Five Strangers That Consume Happiness and Three Things that Never Satisfy (Ecclesiastes 6)

Scripture reading – Ecclesiastes 6

Our study in the Book of Ecclesiastes continues with King Solomon echoing a sentiment I suggest can be summed up in three words: Life is not fair! Writing from his observations of men’s lives, we read:

Ecclesiastes 6:1–21There is an evil [depravity; distress] which I have seen under the sun, and it is common [great] among men: 2A man to whom God hath given riches, wealth, and honour [abundance; glory], so that he wanteth nothing for his soul of all that he desireth, yet God giveth him not power [control] to eat thereof, but a stranger eateth it [feeds upon; consumes]: this is vanity [empty], and it is an evil [bad; displeasing] disease [grief].

What had Solomon concluded was an injustice, and therefore not fair?

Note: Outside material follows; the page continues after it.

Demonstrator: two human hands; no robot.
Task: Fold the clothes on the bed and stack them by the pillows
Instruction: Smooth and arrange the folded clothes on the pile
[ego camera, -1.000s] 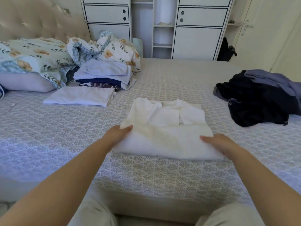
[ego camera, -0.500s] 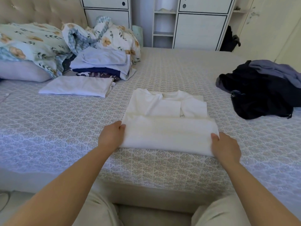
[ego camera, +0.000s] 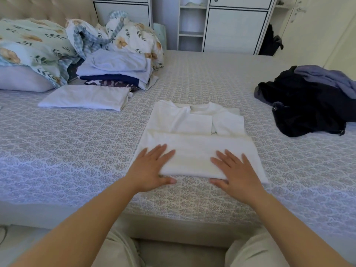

It was that men labor, store up riches, wealth, and possessions, only to leave it all to others. The king concluded; it is a grief that is common, an universal experience. Men spend their lives becoming rich, acquiring possessions, obtaining honors, only to leave all to those who come after them.

I suggest five “strangers” that enter uninvited into a family’s life, and steal their happiness, and wealth.  (Ecclesiastes 6:1–2)

Disease: Sickness consumes not only a man’s strength and vitality, but may leave him physically wasted and financially ruined. Divorce is another stranger; it not only destroys a family, but legal proceedings plunder a family of its home, possessions, and savings. Disobedience: rebellious children rob parents not only of their joy, but can bring financial woes upon the parent that enable a child’s rebellion. A fourth stranger is represented in  Disasters, such as natural calamities (hurricanes, tornadoes, flooding, earthquakes, drought), and human calamities (war, and the danger of living in a violent society) can destroy a family’s wealth. Of course, the greatest “stranger” that will inevitably come knocking is Death: The death of a spouse, child, or the reality of one’s own mortality.

Three Things That Do Not Satisfy (6:3-8)

Solomon proposed three things men pursue, but do not bring happiness and fulfillment. The first is found in multiples: The man who begets many children, and lives many years (6:3-6). Solomon had observed children more concerned with their rights of inheritance, than they were in honoring their parents. He concluded, it would be better to be stillborn, than live to a ripe old age, and your children neither love or honor you (6:3-6).

Secondly, some men believe if they work harder, and longer hours, they will achieve success and happiness (6:7). Yet, a man might climb the ladder of success, earn titles, and gain fame, but die a miserable soul.

Lastly, some men pursue knowledge, believing academic achievement is the path to happiness (6:8). Still, having one’s name engraved on a “Who’s Who” plaque, or earning the applause and admiration of men, will not satisfy the hunger of an eternal soul.

What, then, satisfies the soul of man? (6:9-12)

Having a right perspective, and outlook on life is the path to happiness (6:9). It is better to be satisfied with what you see, than it is to be driven about by lusts for temporal possessions and vain pleasures (6:10). You see, God is eternal, and His purposes are “named already” (6:11). Did you know that nothing surprises God? He is sovereign, and we dare not “contend with Him,” for He is not only mightier, but also wiser than we (6:10).

Closing thoughts – “Many things” might attract our affections for a season. We might also increase in goods and honors, but in the end all is vain (6:11). God is loving and benevolent (6:12), and only those who trust Him will be satisfied.

Isaiah 45:9 – “Woe unto him that striveth with his Maker!”